Pretty much without exception, these new blockchain projects remain unencumbered by actual mass adoption. No single blockchain concept or strategy has yet revolutionized any industry. Bitcoin itself is used by no more than 375,000 people in the entire world on any given day, according to Blockchain.info. But the investor dollars are pouring in, and proposals are floating and colliding like tectonic plates on a hot undercurrent of hype and intrigue.

When the mantle cools, which blockchain platforms will persist, and which will slowly sink back beneath the surface? To make any kind of prediction, you’ve got to understand what a blockchain really is and what it does. The place to start, logically enough, is with Bitcoin.

How Do Blockchains Work? The Bitcoin Example

Illustration for How Do Blockchains Work sectionAll illustrations: Nicholas Little

In 2009, an anonymous hacker (or group of hackers) going by the name of Satoshi Nakamoto unveiled the first entirely digital currency. The technology worked on the principle that, at its foundation, money is just an accounting tool—a method for abstracting value, assigning ownership, and providing a means for transacting.

Cash is the historic means of accomplishing these chores. Simply possessing the physical tokens—bills, coins—equals ownership, and it’s up to the individuals to negotiate transactions among themselves in person. As long as cash is sufficiently difficult to replicate, there is no need for a complete accounting of who owns what portions of the money supply, or for the details of who the various holders were of a single $50 bill going back to when it was printed.

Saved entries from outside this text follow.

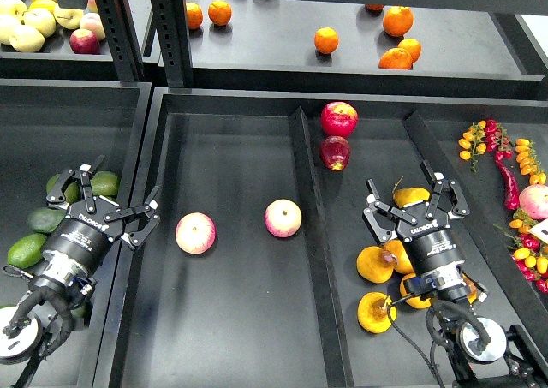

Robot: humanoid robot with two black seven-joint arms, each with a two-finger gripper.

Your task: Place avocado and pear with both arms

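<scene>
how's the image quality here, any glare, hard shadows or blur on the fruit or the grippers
Head view: sharp overall, no motion blur; small highlights on the two red apples and faint sheen on the black tray floor; soft shadows beside the pink-yellow apples; the left gripper and right gripper are dark against dark trays, so contrast is low; the pear is partly hidden.

You are given one view only, from the robot's head, looking forward and steeply down onto the black display bins at close range. Your left arm enters from the lower left edge and your right arm from the lower right. The upper shelf of oranges lies farthest away, along the top.
</scene>
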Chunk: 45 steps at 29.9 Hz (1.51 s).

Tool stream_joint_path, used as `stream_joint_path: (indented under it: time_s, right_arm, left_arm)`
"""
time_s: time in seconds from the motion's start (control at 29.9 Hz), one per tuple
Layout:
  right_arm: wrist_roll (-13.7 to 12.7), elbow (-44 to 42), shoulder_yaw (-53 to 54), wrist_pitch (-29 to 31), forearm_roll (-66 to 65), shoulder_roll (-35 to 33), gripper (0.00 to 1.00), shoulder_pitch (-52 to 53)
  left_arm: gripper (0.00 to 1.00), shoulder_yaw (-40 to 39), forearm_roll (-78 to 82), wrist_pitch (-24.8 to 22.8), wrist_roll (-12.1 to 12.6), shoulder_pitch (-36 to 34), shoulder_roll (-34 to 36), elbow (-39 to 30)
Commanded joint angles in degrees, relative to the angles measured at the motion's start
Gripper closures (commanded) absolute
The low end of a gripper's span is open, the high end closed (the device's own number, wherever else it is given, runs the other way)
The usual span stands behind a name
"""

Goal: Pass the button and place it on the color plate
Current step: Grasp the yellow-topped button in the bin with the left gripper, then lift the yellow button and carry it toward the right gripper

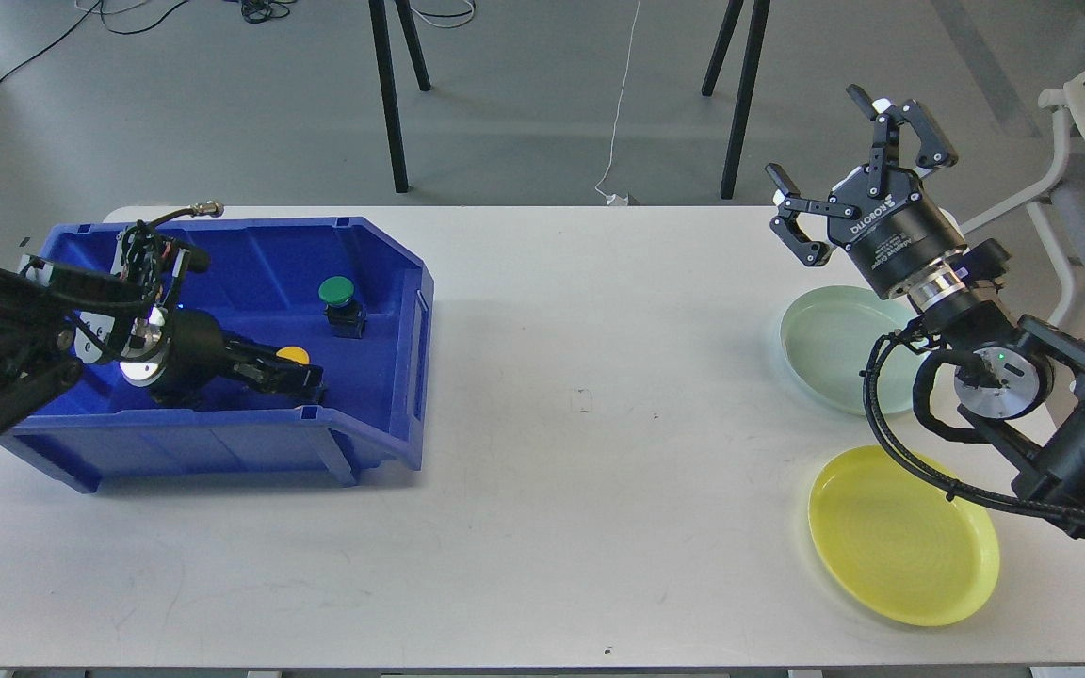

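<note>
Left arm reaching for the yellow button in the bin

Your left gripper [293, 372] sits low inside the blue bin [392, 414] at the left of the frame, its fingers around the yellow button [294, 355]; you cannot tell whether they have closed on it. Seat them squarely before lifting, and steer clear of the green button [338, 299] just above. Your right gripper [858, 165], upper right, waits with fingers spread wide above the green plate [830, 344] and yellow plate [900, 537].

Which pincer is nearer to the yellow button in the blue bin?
Left. The left pincer is inside the blue bin, right at the yellow button; the right pincer hangs open across the table.
</note>
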Motion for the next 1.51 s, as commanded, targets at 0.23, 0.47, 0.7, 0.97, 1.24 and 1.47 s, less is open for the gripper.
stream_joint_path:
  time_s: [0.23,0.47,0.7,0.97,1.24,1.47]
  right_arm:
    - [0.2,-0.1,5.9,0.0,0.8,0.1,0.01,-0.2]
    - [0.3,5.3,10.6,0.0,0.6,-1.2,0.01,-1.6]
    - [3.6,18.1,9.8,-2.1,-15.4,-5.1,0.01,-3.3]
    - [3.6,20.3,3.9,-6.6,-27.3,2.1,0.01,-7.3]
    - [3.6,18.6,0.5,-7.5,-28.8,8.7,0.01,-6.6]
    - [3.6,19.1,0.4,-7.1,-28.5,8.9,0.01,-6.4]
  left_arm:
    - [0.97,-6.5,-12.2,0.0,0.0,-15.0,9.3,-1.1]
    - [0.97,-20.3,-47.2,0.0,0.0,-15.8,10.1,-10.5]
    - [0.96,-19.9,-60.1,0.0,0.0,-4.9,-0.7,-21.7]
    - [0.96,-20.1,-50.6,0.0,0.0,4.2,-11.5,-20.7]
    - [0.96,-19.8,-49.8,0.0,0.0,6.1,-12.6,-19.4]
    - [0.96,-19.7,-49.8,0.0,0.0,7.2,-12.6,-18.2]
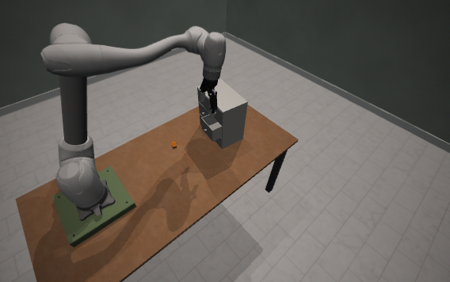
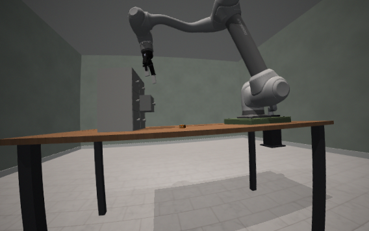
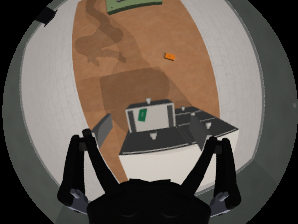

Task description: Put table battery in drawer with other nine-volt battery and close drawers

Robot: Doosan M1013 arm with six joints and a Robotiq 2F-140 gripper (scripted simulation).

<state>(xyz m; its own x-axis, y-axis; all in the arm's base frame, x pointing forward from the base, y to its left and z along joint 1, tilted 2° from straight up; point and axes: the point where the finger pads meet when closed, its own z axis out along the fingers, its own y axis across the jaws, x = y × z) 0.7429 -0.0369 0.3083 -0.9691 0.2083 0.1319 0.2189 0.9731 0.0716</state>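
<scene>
Fingers (image 1: pixel 211 104) (image 2: pixel 150 76) spread wide, nothing held, near chest (image 1: pixel 234 124) (image 2: pixel 114 100) (image 3: pixel 160 167). Orange battery (image 1: pixel 173 145) (image 2: pixel 182 126) (image 3: pixel 170 57) on table (image 1: pixel 143 158) (image 2: pixel 208 128) (image 3: pixel 145 45). One drawer (image 1: pixel 211 128) (image 2: pixel 146 103) (image 3: pixel 150 116) pulled out, green thing (image 3: pixel 142 115) inside. Step judged: drawer being checked; if wrong, to be pushed shut gently.

On my exterior view I can make out small, pale lettering running lengthwise along the dark upright link of the arm (image 2: pixel 247 45); it is too blurred for me to spell out with certainty, though it looks like a brand name. I can read no other text, label, number or sign in the exterior view, and none at all in my top or wrist views.
</scene>
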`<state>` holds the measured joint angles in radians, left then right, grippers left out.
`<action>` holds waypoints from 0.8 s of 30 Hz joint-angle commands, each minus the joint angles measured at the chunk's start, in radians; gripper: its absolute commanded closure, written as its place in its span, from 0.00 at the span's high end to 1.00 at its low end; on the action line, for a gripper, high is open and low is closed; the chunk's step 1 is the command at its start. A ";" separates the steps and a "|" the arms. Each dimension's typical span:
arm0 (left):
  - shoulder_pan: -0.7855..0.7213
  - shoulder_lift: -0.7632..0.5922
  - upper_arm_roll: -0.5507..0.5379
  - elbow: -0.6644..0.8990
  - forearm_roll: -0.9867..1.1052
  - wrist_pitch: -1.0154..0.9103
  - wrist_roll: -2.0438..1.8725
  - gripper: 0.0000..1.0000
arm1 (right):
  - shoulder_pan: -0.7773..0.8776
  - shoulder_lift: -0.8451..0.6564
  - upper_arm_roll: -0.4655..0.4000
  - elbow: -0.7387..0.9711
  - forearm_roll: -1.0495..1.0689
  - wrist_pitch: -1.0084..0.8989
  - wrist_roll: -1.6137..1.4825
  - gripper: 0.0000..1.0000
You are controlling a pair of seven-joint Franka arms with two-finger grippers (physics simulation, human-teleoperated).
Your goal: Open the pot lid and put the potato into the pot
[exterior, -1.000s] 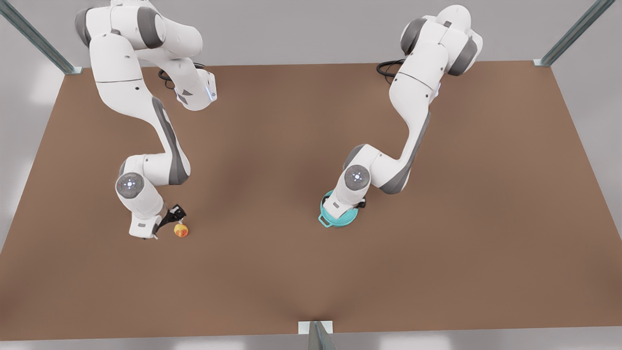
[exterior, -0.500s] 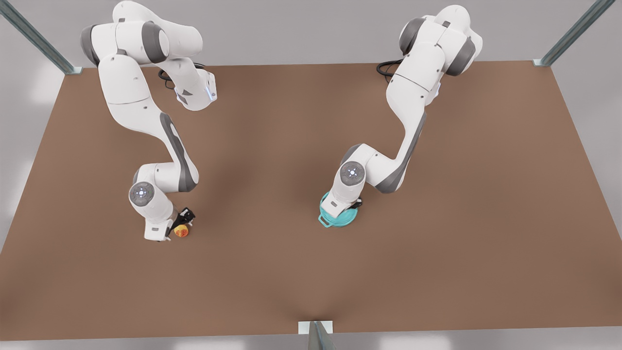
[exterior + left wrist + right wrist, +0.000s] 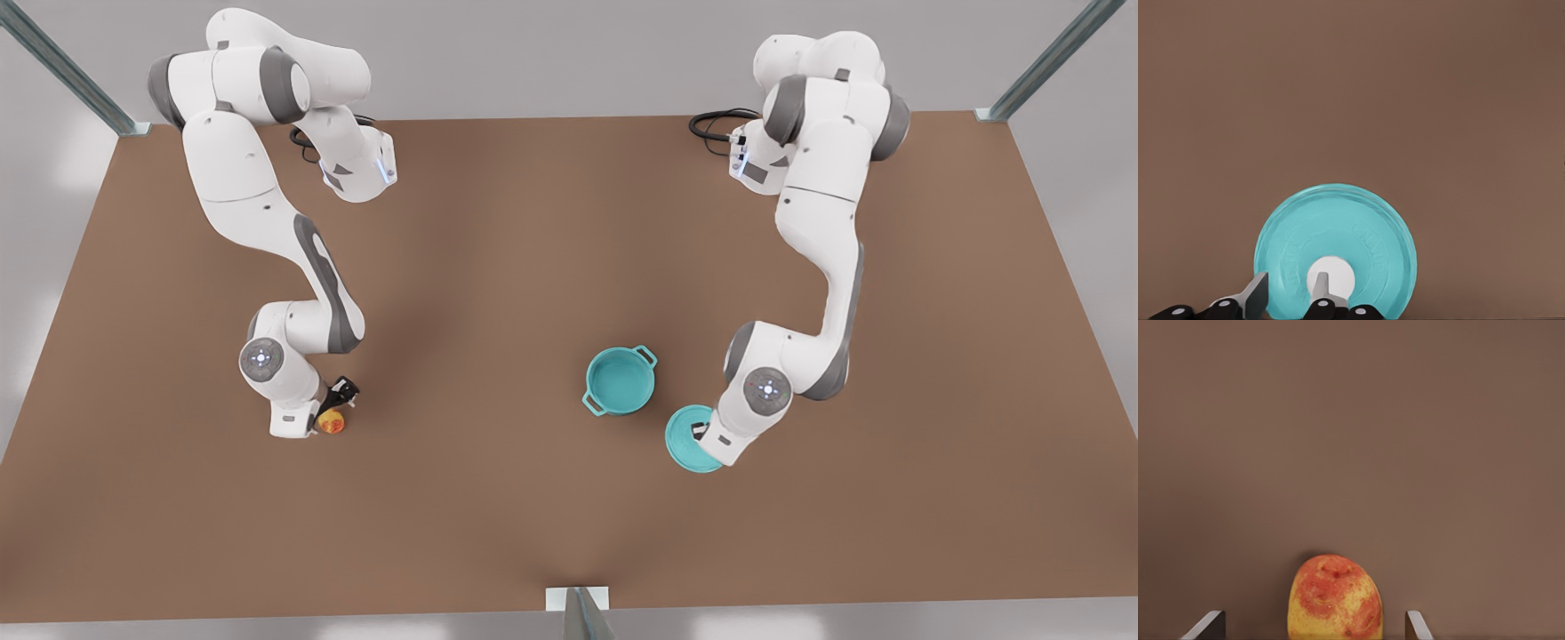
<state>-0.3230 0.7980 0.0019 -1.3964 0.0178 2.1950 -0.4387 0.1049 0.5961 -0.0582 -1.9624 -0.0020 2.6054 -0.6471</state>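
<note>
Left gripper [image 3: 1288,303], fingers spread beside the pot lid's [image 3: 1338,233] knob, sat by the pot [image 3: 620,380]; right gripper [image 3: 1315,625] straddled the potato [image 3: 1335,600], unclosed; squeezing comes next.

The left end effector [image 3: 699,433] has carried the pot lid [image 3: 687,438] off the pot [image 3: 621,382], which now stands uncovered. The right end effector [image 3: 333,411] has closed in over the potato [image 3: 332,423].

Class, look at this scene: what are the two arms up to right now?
The left gripper sits at the pot lid, at its white knob, with the lid off and beside the pot, which stands uncovered. The right gripper is open around the potato, which is on the table, apart from the pot.
</note>
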 commanded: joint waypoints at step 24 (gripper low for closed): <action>0.226 -0.638 0.020 -0.245 -0.231 -0.643 0.480 1.00 | -0.001 0.005 0.014 0.008 0.007 -0.021 -0.072 0.47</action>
<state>-0.0981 0.1605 0.0217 -1.6426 -0.2075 1.5847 -0.0449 0.1041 0.6017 -0.0442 -1.9556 0.0099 2.5919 -0.7018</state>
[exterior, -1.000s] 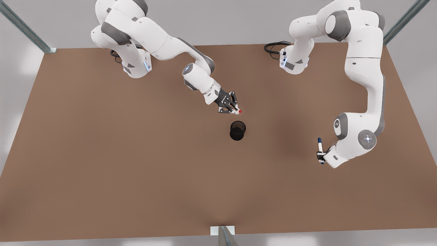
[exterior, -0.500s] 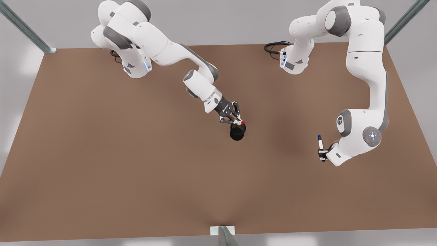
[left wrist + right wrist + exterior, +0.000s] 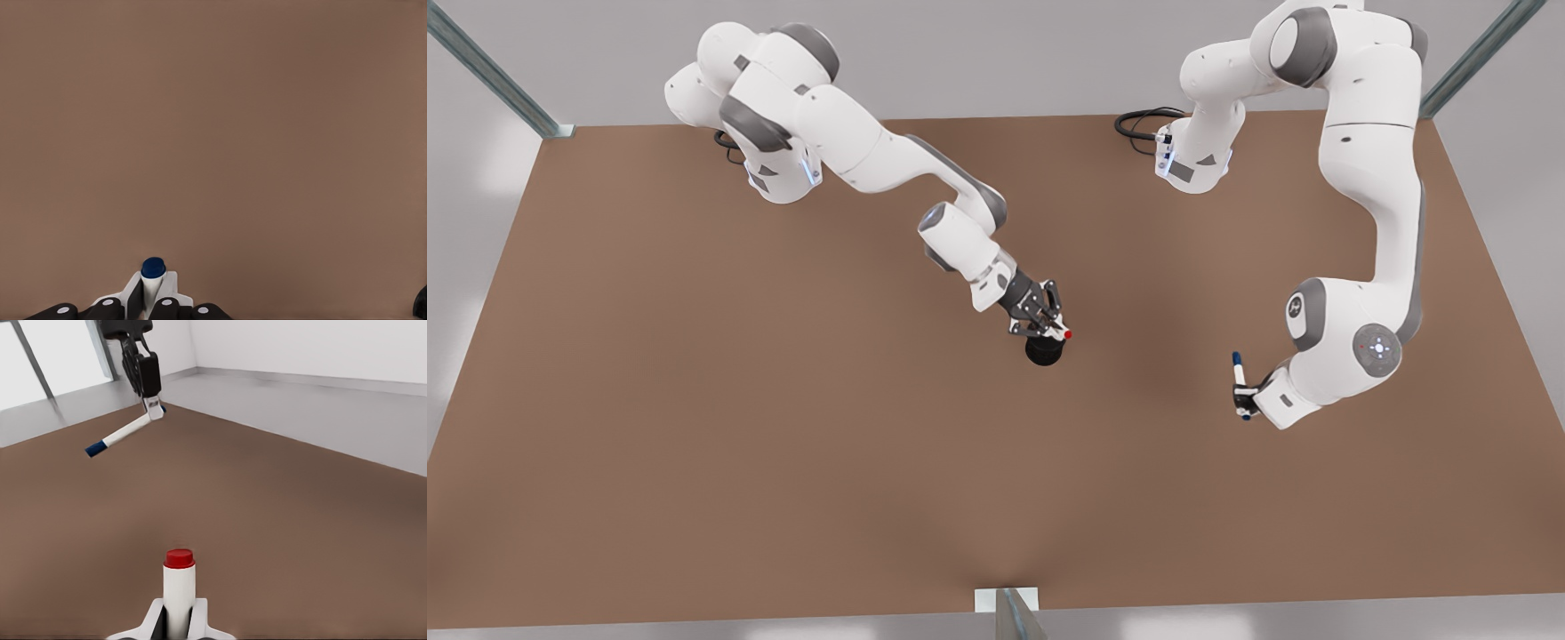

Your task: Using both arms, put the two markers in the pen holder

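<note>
Fingers of the right gripper (image 3: 1051, 330) are clamped on the slim white-barrelled marker with the red cap (image 3: 1064, 334), and they sit just left of centre in the front view, directly over the small black wire-mesh pen holder (image 3: 1042, 352). In the right wrist view the white fingers (image 3: 155, 615) pinch the barrel, the red end (image 3: 179, 558) pointing away from the camera. Half a second earlier this gripper hung at the holder's upper edge; a second ago it was clearly above and apart from it in the frame. It has now closed in so that the red tip overlaps the cup's rim, which suggests the drop is near, though whether the tip is inside cannot be told.

At the lower right of the front view, the left gripper (image 3: 1243, 402) grips the white marker with the dark blue cap (image 3: 1238, 372), well apart from the holder. It has drifted slightly leftward, towards the cup. Both work above the brown desk (image 3: 694, 400).
</note>
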Robot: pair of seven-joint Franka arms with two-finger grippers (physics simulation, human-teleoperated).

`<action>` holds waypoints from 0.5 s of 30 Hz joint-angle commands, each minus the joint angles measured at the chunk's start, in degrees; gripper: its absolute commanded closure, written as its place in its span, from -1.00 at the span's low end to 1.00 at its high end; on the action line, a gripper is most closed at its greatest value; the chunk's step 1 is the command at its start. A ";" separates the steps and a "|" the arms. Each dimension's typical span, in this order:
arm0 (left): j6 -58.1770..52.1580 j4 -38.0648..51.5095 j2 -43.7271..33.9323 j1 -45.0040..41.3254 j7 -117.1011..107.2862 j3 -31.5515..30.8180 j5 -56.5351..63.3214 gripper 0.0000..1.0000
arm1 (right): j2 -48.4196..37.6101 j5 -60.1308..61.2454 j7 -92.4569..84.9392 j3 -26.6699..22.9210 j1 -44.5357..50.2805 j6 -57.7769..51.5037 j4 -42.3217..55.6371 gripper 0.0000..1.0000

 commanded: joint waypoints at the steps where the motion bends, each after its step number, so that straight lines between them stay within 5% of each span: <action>1: -1.22 0.04 -0.07 0.02 0.01 -0.23 -1.14 0.50 | 0.41 -0.34 -1.19 -0.10 0.04 -0.26 -0.05 0.57; 9: -6.66 2.76 -0.68 0.19 0.45 -2.69 -4.57 0.51 | 2.00 -1.22 -1.19 -0.45 0.12 -0.26 -0.13 0.57; 10: -7.55 3.82 -0.59 0.02 3.08 -3.56 -4.84 0.50 | 2.00 -1.13 -1.10 -0.45 0.12 -0.26 -0.13 0.05; 11: -7.64 4.44 -0.68 0.28 6.51 -4.53 -4.84 0.49 | 2.00 -1.04 -1.19 -0.45 0.21 -0.26 -0.13 -1.00; 15: -10.18 6.98 -0.77 1.42 27.68 -6.03 -11.34 0.47 | -0.37 -0.96 -1.36 -0.28 -1.36 -0.35 -0.04 -1.00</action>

However, if you could piece together a running tabulation of who held every bill, then suddenly the physical representations would become unnecessary. Banks and payment processors have already partially sublimated our physical currency into digital records by tracking and processing transactions within their closed systems.

Bitcoin completed the transformation by creating a single, universally accessible digital ledger, called a blockchain. It’s called a chain because changes can be made only by adding new information to the end. Each new addition, or block, contains a set of new transactions—a couple of thousand in late August—that reference previous transactions in the chain. So if Helmut pays Hendrieke a bitcoin, that transaction appears at the end of the chain, and it points to the transaction in which Helmut was previously paid that coin by Helche, which in turn points to the time before that when Helche was paid the coin by Halfrid, and so on.

Bitcoin’s blockchain, unlike the ledgers maintained by traditional financial institutions, is replicated on networked computers around the globe and is accessible to anyone with a computer and an Internet connection. A class of participants on this network, called miners, is responsible for detecting transaction requests from users, aggregating them, validating them, and adding them to the blockchain as new blocks.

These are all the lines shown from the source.